Re: First review of APA WebRTC use cases - one by one from Joshue O Connor on 2019-05-20 (public-apa@w3.org from May 2019)

From: Joshue O Connor <joconnor@w3.org>
Date: Mon, 20 May 2019 11:15:42 +0100
To: Shadi Abou-Zahra <shadi@w3.org>, Dominique Hazael-Massieux <dom@w3.org>
Cc: "public-apa@w3.org" <public-apa@w3.org>, "w3t-archive@w3.org" <w3t-archive@w3.org>
Message-ID: <a2741ca5-b095-5b87-5ac0-c35052c74f99@w3.org>
Hi Shadi,

On 19/05/2019 09:44, Shadi Abou-Zahra wrote:
> Hi Josh, Dom, APA,
>
> This is a very interesting exchange.

+1 Doms input has been really useful.


> On a higher-level, it seems to me that some of (parts) these use cases 
> need to be addressed on a spec-level (not only WebRTC but maybe also 
> other specs, such as media specs etc.) and others on an app-level. Yet 
> these use cases still remain important to address for the end-user.
>
> I think it is actually good to continue thinking about the use cases 
> from the end-user perspective in APA, then figuring out how different 
> parts of these user needs map to which specs. That is, maybe we should 
> not change these use cases to match the needs of WebRTC, but create a 
> mapping for WebRTC from these "master use cases" for accessibility.

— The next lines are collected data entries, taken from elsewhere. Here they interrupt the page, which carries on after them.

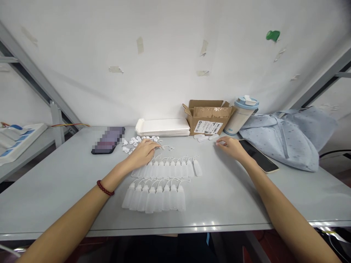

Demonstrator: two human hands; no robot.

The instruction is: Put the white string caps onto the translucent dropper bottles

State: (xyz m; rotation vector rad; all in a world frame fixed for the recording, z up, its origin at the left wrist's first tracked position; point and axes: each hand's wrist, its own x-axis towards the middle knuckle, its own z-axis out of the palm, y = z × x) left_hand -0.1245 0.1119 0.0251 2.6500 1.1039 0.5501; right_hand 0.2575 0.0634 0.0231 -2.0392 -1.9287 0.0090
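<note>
My left hand [145, 150] is over the table, its fingers together and closed at the tips on a small white strap cap [163, 147] with a looped end. Loose white caps [134, 140] are scattered just behind and left of it. My right hand [230, 147] has its fingers slightly bent and apart, with nothing visible in them. Near its fingertips lie a few small translucent bottles [203, 138]. In front of my left hand lies a row of translucent squeeze bottles [170, 170] with thin straps. Nearer the front edge is a second row of such bottles [159, 199].
A stack of white flat boxes [163, 127] and an open cardboard box [210, 122] stand against the wall. Right of them are a tumbler [241, 116], a dark phone [257, 156] and a light blue cloth bag [279, 138]. Another phone [108, 140] lies at the left.
</note>
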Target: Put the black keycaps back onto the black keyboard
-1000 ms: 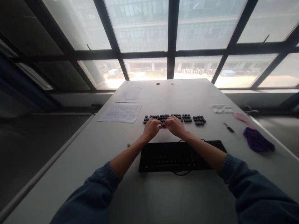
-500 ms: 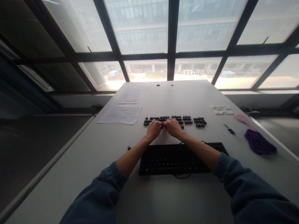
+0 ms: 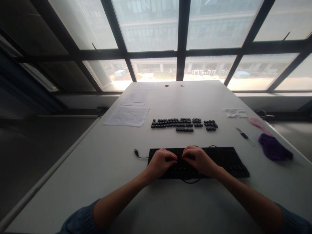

Yes, something like that. I think we need to discuss further in APA and 
work where the home for some of these use cases will be in the long 
term. In the short term, we need to do a pass to figure out what can 
taken off the table, as something that WebRTC may not need to address 
directly at the moment. We can for sure look at the use cases and create 
some horizontal mapping between that and the various specs and 
technologies that are needed to support it.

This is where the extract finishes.